**Saved data entries**
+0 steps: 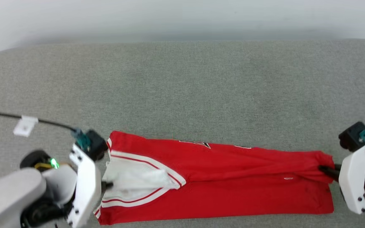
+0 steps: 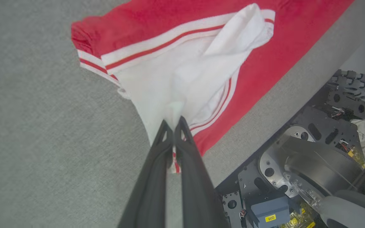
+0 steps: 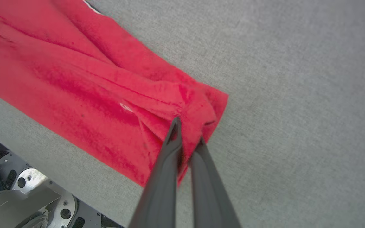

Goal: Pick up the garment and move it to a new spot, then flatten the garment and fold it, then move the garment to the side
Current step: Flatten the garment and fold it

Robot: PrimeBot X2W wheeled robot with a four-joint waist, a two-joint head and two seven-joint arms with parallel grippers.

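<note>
The left gripper (image 2: 173, 122) pinched the white sleeve of the garment (image 1: 227, 177) while the right gripper (image 3: 187, 133) clamped its opposite red end.

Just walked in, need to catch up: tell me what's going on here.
A two-armed robot holds a bright red soft-fabric T-shirt with white sleeves, lying in a long strip on the grey fabric surface. Its left pincer is shut on the white sleeve end; its right pincer is shut on the bunched red hem end.

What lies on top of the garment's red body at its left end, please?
The garment's white sleeve, pinched by the left gripper; red fabric beneath it is hidden.
</note>
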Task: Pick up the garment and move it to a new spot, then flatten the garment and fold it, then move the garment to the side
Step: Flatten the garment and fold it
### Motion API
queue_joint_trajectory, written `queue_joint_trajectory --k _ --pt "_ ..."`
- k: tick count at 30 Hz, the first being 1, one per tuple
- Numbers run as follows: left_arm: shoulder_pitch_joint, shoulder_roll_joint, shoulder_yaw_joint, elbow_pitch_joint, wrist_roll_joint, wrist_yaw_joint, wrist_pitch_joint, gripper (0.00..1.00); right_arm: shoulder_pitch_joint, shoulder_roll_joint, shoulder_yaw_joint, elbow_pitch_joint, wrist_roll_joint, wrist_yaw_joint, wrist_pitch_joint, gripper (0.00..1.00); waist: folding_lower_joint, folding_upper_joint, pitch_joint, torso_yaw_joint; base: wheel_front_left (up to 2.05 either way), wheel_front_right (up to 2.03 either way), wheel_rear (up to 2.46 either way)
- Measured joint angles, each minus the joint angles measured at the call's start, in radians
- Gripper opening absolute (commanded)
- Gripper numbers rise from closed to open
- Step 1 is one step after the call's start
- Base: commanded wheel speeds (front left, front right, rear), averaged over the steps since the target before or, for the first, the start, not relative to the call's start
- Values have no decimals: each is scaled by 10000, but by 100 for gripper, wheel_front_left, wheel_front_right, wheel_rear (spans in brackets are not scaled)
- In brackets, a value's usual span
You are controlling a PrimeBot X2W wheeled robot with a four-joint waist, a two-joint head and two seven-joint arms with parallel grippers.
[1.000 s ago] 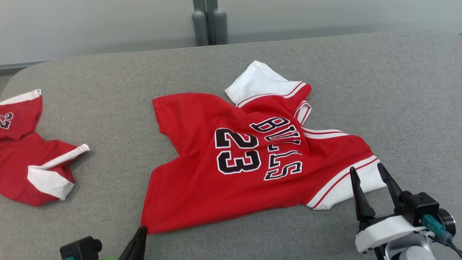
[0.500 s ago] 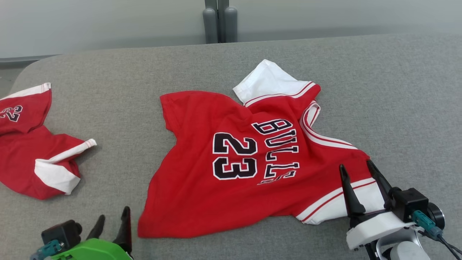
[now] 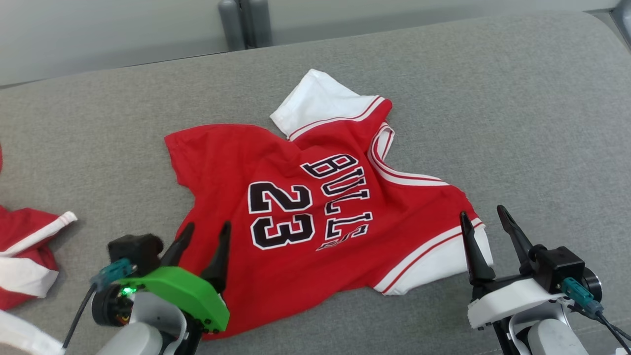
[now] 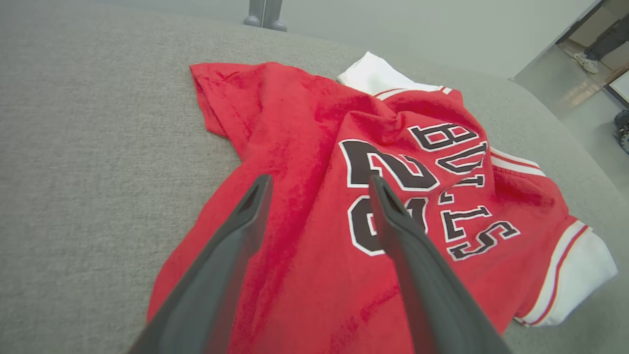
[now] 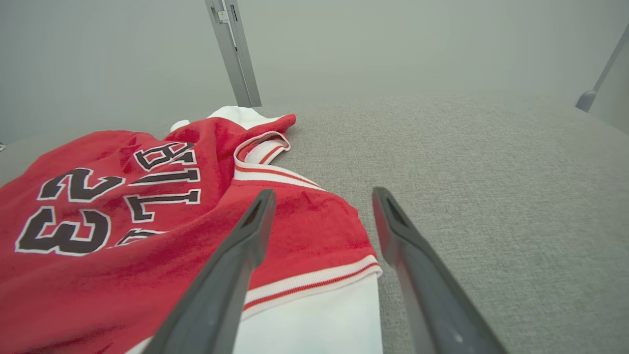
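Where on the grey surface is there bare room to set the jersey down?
Widest bare patch: grey surface right of the jersey, past its near white sleeve. A strip runs between the jersey and the far posts, another between it and the second red garment at left. Crowded: the near edge, with the open left gripper and right gripper.

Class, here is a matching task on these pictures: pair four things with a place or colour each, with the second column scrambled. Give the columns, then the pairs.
Things
1. jersey numbered 23
2. second red garment
3. left gripper
4. right gripper

Descriptions
A. at the head view's left edge
B. green casing, jaws open at the jersey's hem corner
C. white casing, jaws open by a white sleeve
D. spread in the middle of the grey surface

Pairs: 1-D, 2-A, 3-B, 4-C
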Motion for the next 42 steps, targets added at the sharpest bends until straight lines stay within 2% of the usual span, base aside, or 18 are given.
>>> queue_joint_trajectory --k 6,13,14,15,16,21,33,34,35,36,42 --pt "-1917 -535 -882 1871 754 -173 1045 100 -179 109 56 36 54 2 0 100 0 0 217 -650 0 0 0" --pt "-2508 -792 -1210 3045 792 -570 1557 100 -167 165 -82 48 123 0 0 100 0 0 426 -1334 0 0 0" --pt "-2518 -788 -1233 3208 763 -610 1605 58 -164 173 -81 48 123 0 -2 100 0 0 449 -1394 0 0 0" --pt "-2522 -777 -1269 3390 746 -673 1645 3 -164 176 -58 54 125 0 -2 100 0 0 475 -1460 0 0 0" --pt "-2527 -775 -1285 3530 736 -752 1645 0 -164 182 -33 61 128 0 -2 100 0 0 497 -1524 0 0 0" --pt "-2707 -874 -1267 3751 633 -1089 1536 0 -168 190 -38 59 153 0 -2 100 0 0 533 -1687 0 0 0" --pt "-3151 -892 -1016 4403 627 -1225 995 0 -211 199 -35 35 148 0 0 100 0 0 562 -1799 0 0 0" --pt "-3224 -878 -1007 4376 690 -1208 930 32 -211 199 -40 31 148 0 0 100 0 0 559 -1811 0 0 0" --pt "-3273 -869 -999 4312 696 -1193 926 44 -207 199 -52 31 148 0 -2 100 0 0 552 -1817 0 0 0" --pt "-3285 -861 -1005 4255 696 -1175 951 100 -205 199 -59 27 146 0 -2 100 0 0 551 -1818 0 0 0" --pt "-3670 -562 -1440 4443 888 -1143 2044 100 -227 201 10 0 130 0 -2 100 0 0 725 -1805 0 0 0"
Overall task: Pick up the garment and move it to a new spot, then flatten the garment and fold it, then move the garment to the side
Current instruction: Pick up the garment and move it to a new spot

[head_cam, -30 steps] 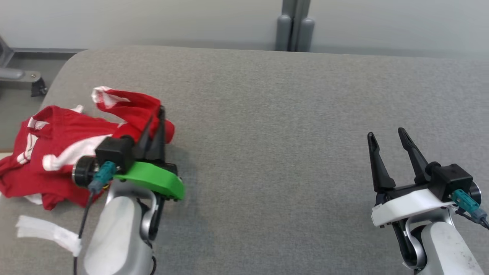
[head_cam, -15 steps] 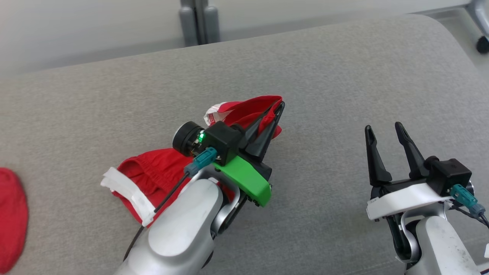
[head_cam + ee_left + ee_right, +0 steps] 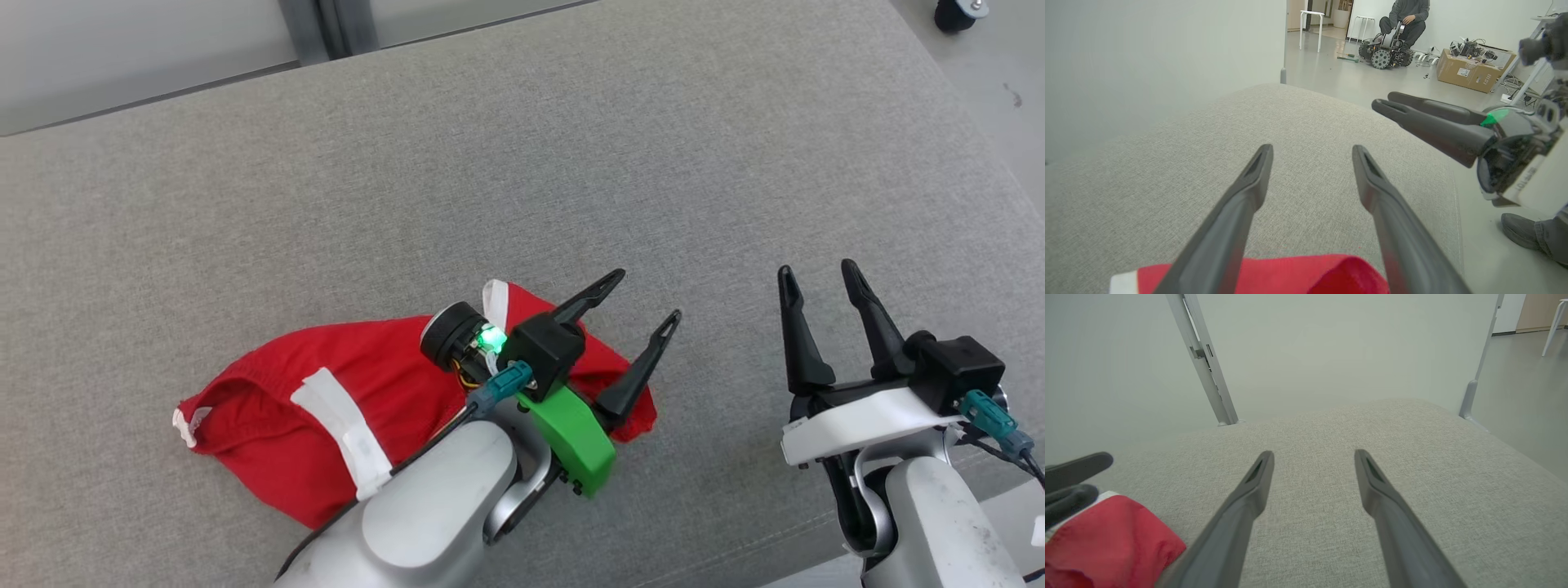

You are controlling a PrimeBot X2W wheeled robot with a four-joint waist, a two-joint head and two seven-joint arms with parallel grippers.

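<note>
The garment [image 3: 326, 416] lies on the bench [image 3: 490, 163], at about 8 o'clock from the middle of the head view. The left claw [image 3: 648, 294] is over the garment's end at 3 o'clock, and it points to 2 o'clock, out over bare bench. The right claw [image 3: 817, 266] is at 3 o'clock from the left claw, well apart from the garment, and points to 12 o'clock. Beyond the bench edge at 3 o'clock is the floor [image 3: 1004, 90].
</note>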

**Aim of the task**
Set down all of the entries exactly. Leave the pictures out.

**Result for this task**
+0 steps: 
+0 steps: 
+0 steps: 

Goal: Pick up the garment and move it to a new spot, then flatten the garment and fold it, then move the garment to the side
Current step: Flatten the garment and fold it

Robot: PrimeBot X2W wheeled robot with a four-joint waist, a two-joint head and two seven-joint arms with parallel grippers.

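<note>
The left gripper (image 2: 173, 122) pinched the white sleeve of the garment (image 1: 227, 177) while the right gripper (image 3: 187, 133) clamped its opposite red end.

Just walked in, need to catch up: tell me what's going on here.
A two-armed robot holds a bright red soft-fabric T-shirt with white sleeves, lying in a long strip on the grey fabric surface. Its left pincer is shut on the white sleeve end; its right pincer is shut on the bunched red hem end.

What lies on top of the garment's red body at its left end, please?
The garment's white sleeve, pinched by the left gripper; red fabric beneath it is hidden.
</note>
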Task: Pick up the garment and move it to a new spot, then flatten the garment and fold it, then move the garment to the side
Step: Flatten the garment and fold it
### Motion API
queue_joint_trajectory, written `queue_joint_trajectory --k _ --pt "_ ..."`
- k: tick count at 30 Hz, the first being 1, one per tuple
- Numbers run as follows: left_arm: shoulder_pitch_joint, shoulder_roll_joint, shoulder_yaw_joint, elbow_pitch_joint, wrist_roll_joint, wrist_yaw_joint, wrist_pitch_joint, gripper (0.00..1.00); right_arm: shoulder_pitch_joint, shoulder_roll_joint, shoulder_yaw_joint, elbow_pitch_joint, wrist_roll_joint, wrist_yaw_joint, wrist_pitch_joint, gripper (0.00..1.00); waist: folding_lower_joint, folding_upper_joint, pitch_joint, torso_yaw_joint; base: wheel_front_left (up to 2.05 either way), wheel_front_right (up to 2.03 either way), wheel_rear (up to 2.46 either way)
- Measured joint angles, each minus the joint angles measured at the call's start, in radians
- Gripper opening absolute (commanded)
- Gripper numbers rise from closed to open
- Step 1 is one step after the call's start
- Base: commanded wheel speeds (front left, front right, rear), averaged over the steps since the target before or, for the first, the start, not relative to the call's start
- Values have no decimals: each is scaled by 10000, but by 100 for gripper, wheel_front_left, wheel_front_right, wheel_rear (spans in brackets are not scaled)
- In brackets, a value's usual span
You are controlling a PrimeBot X2W wheeled robot with a four-joint waist, a two-joint head and two seven-joint arms with parallel grippers.
[1.000 s ago] 
[0.500 s ago] 
[now] 
[now] 
[now] 
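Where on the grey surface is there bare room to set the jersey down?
Widest bare patch: grey surface right of the jersey, past its near white sleeve. A strip runs between the jersey and the far posts, another between it and the second red garment at left. Crowded: the near edge, with the open left gripper and right gripper.

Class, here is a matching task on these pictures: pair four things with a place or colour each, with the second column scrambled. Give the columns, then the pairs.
Things
1. jersey numbered 23
2. second red garment
3. left gripper
4. right gripper

Descriptions
A. at the head view's left edge
B. green casing, jaws open at the jersey's hem corner
C. white casing, jaws open by a white sleeve
D. spread in the middle of the grey surface

Pairs: 1-D, 2-A, 3-B, 4-C
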Motion for the next 42 steps, targets added at the sharpest bends until straight lines stay within 2% of the usual span, base aside, or 18 are given.
>>> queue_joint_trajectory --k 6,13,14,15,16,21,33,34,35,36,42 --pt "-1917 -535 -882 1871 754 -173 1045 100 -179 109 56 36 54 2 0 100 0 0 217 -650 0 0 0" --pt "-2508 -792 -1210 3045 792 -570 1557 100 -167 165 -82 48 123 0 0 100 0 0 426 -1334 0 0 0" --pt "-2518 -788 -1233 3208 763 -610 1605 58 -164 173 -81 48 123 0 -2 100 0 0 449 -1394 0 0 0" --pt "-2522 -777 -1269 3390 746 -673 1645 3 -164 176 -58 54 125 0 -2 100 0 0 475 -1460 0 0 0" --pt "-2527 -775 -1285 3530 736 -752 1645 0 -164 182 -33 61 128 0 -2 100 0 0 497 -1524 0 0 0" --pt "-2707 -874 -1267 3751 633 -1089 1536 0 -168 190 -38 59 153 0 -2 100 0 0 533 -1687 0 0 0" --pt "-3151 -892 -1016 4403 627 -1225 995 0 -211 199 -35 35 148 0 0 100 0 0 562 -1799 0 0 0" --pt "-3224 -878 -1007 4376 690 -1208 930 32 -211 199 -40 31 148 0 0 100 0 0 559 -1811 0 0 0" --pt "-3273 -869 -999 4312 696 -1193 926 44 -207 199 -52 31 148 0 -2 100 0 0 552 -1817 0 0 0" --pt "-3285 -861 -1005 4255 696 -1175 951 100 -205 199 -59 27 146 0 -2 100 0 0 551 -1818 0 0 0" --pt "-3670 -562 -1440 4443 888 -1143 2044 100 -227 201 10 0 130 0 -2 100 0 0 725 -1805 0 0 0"
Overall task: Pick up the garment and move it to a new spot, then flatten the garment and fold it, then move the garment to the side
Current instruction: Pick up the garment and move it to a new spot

[head_cam, -30 steps] 
[head_cam, -15 steps] 
[head_cam + ee_left + ee_right, +0 steps] 

You are controlling a PrimeBot X2W wheeled robot with a four-joint waist, a two-joint head and two seven-joint arms with parallel grippers.

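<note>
The garment [image 3: 326, 416] lies on the bench [image 3: 490, 163], at about 8 o'clock from the middle of the head view. The left claw [image 3: 648, 294] is over the garment's end at 3 o'clock, and it points to 2 o'clock, out over bare bench. The right claw [image 3: 817, 266] is at 3 o'clock from the left claw, well apart from the garment, and points to 12 o'clock. Beyond the bench edge at 3 o'clock is the floor [image 3: 1004, 90].
</note>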

The exercise has been answered, and the work is done.